*WORK REQUEST*
Copy out the entries below precisely; nothing is to be omitted.

Stored entries:
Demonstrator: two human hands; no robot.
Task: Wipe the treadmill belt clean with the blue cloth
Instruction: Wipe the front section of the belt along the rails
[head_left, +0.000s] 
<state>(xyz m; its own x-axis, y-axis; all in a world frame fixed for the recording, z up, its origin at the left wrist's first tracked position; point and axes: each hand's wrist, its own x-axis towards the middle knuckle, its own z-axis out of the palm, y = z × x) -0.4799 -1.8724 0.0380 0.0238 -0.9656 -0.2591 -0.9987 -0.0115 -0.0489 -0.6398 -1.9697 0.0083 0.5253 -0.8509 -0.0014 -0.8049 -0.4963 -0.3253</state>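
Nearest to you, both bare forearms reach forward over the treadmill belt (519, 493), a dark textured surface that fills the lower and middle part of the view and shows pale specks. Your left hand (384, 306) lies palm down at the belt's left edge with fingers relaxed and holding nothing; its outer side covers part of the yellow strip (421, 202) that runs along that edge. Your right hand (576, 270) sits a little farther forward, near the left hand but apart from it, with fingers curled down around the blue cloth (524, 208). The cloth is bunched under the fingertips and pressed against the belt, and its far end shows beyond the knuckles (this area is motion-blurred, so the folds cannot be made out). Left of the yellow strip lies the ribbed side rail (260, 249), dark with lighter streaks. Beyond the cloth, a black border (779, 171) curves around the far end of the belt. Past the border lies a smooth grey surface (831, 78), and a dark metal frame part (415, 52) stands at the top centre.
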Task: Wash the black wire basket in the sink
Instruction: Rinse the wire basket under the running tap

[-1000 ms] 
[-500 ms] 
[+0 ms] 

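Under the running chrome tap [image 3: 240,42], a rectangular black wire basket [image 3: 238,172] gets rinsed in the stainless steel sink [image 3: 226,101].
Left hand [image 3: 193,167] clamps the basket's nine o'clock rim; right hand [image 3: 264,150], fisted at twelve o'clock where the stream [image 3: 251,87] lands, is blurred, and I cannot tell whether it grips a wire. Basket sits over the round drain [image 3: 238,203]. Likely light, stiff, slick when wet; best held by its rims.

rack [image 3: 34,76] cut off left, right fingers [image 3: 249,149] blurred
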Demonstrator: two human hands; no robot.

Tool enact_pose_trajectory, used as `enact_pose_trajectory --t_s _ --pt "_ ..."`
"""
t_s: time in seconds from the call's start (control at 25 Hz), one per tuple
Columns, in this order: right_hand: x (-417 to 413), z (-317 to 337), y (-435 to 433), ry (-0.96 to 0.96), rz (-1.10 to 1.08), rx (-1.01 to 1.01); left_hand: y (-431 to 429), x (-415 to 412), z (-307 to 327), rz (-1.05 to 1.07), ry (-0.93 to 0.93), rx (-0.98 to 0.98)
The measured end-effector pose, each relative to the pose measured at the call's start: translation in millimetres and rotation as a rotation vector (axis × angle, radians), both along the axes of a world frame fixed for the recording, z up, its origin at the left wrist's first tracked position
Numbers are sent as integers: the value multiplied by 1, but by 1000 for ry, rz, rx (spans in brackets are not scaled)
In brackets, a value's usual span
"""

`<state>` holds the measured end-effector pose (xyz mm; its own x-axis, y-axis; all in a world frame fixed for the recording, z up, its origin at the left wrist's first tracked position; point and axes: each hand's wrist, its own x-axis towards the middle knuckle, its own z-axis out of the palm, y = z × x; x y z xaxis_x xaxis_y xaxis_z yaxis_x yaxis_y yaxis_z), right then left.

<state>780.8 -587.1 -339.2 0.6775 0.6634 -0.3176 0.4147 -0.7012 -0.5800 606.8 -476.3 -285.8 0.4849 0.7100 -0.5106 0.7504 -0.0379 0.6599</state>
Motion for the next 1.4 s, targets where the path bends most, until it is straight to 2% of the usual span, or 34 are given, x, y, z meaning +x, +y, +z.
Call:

*OUTPUT BELOW*
Demonstrator: two human hands; no robot.
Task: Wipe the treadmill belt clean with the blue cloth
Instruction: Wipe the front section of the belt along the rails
[head_left, +0.000s] 
<state>(xyz m; its own x-axis, y-axis; all in a world frame fixed for the recording, z up, its origin at the left wrist's first tracked position; point and axes: each hand's wrist, its own x-axis towards the middle knuckle, its own z-axis out of the palm, y = z × x) -0.4799 -1.8724 0.0380 0.0238 -0.9656 -0.2591 -0.9987 -0.0115 -0.0489 -0.6398 -1.9697 0.0083 0.5253 -0.8509 -0.0014 -0.8049 -0.4963 -0.3253</state>
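Nearest to you, both bare forearms reach forward over the treadmill belt (519, 493), a dark textured surface that fills the lower and middle part of the view and shows pale specks. Your left hand (384, 306) lies palm down at the belt's left edge with fingers relaxed and holding nothing; its outer side covers part of the yellow strip (421, 202) that runs along that edge. Your right hand (576, 270) sits a little farther forward, near the left hand but apart from it, with fingers curled down around the blue cloth (524, 208). The cloth is bunched under the fingertips and pressed against the belt, and its far end shows beyond the knuckles (this area is motion-blurred, so the folds cannot be made out). Left of the yellow strip lies the ribbed side rail (260, 249), dark with lighter streaks. Beyond the cloth, a black border (779, 171) curves around the far end of the belt. Past the border lies a smooth grey surface (831, 78), and a dark metal frame part (415, 52) stands at the top centre.
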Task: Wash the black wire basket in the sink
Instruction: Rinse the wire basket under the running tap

[-1000 ms] 
[-500 ms] 
[+0 ms] 

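Under the running chrome tap [image 3: 240,42], a rectangular black wire basket [image 3: 238,172] gets rinsed in the stainless steel sink [image 3: 226,101].
Left hand [image 3: 193,167] clamps the basket's nine o'clock rim; right hand [image 3: 264,150], fisted at twelve o'clock where the stream [image 3: 251,87] lands, is blurred, and I cannot tell whether it grips a wire. Basket sits over the round drain [image 3: 238,203]. Likely light, stiff, slick when wet; best held by its rims.

rack [image 3: 34,76] cut off left, right fingers [image 3: 249,149] blurred
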Demonstrator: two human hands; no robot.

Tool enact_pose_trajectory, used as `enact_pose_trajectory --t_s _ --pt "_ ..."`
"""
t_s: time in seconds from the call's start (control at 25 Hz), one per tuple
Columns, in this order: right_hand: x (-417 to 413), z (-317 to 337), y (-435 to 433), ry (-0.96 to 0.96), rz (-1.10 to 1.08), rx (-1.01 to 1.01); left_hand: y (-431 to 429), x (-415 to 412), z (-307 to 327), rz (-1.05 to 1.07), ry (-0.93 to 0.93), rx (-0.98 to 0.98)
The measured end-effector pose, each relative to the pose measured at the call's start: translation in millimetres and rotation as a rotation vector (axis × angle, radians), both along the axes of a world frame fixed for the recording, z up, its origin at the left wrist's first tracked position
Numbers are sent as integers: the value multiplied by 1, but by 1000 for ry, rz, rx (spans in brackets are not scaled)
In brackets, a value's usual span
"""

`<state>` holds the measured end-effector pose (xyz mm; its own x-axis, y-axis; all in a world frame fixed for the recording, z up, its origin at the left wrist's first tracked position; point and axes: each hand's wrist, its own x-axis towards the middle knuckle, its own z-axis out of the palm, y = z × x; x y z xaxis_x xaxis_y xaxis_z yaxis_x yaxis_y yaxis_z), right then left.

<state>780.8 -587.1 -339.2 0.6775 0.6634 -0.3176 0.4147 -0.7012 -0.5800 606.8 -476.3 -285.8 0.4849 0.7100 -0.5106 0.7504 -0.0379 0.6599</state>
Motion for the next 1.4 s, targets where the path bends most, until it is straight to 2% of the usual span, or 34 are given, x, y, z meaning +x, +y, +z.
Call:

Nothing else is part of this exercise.